* **THE PROBLEM**:
If a line of the data below holds the string "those", copy it.

* **DATA FOR REVIEW**:

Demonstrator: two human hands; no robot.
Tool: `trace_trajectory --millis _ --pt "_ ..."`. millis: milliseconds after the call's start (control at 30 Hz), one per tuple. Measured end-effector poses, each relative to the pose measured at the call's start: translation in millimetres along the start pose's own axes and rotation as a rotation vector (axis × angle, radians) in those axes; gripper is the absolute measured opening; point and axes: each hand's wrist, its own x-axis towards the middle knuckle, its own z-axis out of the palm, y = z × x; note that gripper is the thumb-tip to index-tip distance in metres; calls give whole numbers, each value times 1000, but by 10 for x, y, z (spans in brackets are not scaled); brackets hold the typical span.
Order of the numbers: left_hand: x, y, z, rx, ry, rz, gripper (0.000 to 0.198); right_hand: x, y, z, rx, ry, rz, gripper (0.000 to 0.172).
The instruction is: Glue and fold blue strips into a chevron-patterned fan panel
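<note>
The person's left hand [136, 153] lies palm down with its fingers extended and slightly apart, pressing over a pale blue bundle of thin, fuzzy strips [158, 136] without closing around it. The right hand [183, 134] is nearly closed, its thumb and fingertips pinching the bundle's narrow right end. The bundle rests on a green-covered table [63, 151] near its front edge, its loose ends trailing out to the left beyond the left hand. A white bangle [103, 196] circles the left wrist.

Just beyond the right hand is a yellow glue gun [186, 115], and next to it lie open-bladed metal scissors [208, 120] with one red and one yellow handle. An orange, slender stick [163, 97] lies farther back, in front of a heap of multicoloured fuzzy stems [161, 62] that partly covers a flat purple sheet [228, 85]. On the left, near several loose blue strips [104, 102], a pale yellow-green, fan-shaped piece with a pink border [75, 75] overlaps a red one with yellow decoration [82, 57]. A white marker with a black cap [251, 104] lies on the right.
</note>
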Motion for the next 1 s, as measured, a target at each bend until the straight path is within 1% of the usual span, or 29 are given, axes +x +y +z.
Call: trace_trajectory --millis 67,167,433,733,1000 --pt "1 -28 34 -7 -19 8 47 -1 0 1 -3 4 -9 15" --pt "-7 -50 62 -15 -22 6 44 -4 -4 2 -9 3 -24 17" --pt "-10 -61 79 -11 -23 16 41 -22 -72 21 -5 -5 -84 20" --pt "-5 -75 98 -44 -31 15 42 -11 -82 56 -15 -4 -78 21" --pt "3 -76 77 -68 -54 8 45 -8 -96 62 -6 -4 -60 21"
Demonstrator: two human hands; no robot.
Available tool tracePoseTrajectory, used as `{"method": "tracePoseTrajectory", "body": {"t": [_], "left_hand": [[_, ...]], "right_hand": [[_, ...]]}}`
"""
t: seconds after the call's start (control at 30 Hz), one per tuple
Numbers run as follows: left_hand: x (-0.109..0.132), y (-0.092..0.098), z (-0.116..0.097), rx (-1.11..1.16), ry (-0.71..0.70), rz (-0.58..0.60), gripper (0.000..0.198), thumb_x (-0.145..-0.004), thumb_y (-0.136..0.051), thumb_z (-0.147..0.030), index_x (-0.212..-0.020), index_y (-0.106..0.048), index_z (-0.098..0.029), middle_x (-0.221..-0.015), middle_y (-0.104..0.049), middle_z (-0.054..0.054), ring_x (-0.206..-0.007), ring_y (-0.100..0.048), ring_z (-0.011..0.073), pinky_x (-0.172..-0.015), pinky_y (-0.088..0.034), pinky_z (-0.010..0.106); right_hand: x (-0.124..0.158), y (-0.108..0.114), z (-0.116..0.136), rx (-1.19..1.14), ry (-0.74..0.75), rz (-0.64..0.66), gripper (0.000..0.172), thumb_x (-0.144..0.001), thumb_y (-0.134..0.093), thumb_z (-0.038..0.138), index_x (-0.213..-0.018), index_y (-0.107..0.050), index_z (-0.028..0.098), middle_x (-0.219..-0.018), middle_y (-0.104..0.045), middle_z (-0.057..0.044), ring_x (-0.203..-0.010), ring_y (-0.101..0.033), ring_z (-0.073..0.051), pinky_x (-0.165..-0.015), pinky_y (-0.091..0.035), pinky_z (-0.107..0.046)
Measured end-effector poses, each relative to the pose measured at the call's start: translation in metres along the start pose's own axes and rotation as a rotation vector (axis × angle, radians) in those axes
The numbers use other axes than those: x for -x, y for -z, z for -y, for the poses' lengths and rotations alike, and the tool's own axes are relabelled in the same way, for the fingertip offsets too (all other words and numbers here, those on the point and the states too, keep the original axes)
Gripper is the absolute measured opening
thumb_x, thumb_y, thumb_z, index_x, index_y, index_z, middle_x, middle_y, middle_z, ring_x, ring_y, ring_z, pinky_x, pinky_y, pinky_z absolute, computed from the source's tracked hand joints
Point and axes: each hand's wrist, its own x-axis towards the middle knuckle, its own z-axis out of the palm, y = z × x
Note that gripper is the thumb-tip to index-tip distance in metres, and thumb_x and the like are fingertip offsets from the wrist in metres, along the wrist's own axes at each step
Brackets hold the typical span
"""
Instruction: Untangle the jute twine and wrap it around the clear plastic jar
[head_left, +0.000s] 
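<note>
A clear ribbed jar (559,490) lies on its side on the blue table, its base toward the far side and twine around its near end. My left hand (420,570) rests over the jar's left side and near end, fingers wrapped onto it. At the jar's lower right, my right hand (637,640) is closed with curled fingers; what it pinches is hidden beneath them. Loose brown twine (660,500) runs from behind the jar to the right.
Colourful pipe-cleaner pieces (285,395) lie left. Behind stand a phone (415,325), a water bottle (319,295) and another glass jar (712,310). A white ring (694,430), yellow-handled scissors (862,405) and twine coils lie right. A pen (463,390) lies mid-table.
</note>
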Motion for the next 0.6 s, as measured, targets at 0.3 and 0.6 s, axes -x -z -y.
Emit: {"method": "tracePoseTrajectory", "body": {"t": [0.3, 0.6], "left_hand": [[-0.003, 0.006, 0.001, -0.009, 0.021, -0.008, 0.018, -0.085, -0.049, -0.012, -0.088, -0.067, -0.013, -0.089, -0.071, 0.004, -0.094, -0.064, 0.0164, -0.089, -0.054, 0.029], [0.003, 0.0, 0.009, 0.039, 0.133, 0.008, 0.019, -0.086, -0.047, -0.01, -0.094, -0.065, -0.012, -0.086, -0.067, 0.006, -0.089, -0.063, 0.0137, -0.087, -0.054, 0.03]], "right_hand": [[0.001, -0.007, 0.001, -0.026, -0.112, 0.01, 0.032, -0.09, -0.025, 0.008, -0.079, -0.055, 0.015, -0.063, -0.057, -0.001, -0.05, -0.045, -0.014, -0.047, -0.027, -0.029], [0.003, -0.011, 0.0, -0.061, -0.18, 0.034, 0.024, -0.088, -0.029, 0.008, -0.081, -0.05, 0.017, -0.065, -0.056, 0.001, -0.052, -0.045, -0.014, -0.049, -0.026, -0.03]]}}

* **ANSWER SPACE**:
Tool: `trace_trajectory --millis _ --pt "_ ..."`. millis: milliseconds after the call's start (control at 30 Hz), one per tuple. Measured end-effector poses, each relative to the pose measured at the call's start: translation in millimetres along the start pose's own axes and rotation as a rotation vector (axis × angle, radians) in those axes; gripper is the absolute measured opening; point and axes: each hand's wrist, its own x-axis towards the middle knuckle, its own z-axis out of the palm, y = z × x; note that gripper is the thumb-tip to index-tip distance in metres; calls give whole numbers, each value times 1000, but by 10 for x, y, z (spans in brackets are not scaled); brackets hold the typical span.
Measured end-effector poses, each relative to the pose measured at the call's start: translation in metres along the start pose's own axes and rotation as a rotation vector (axis × angle, radians) in those axes
The numbers use other axes than those: x for -x, y for -z, z for -y, for the poses' lengths and rotations alike, and the tool's own axes are relabelled in the same way, for the fingertip offsets too (all other words and numbers here, those on the point and the states too, keep the original axes)

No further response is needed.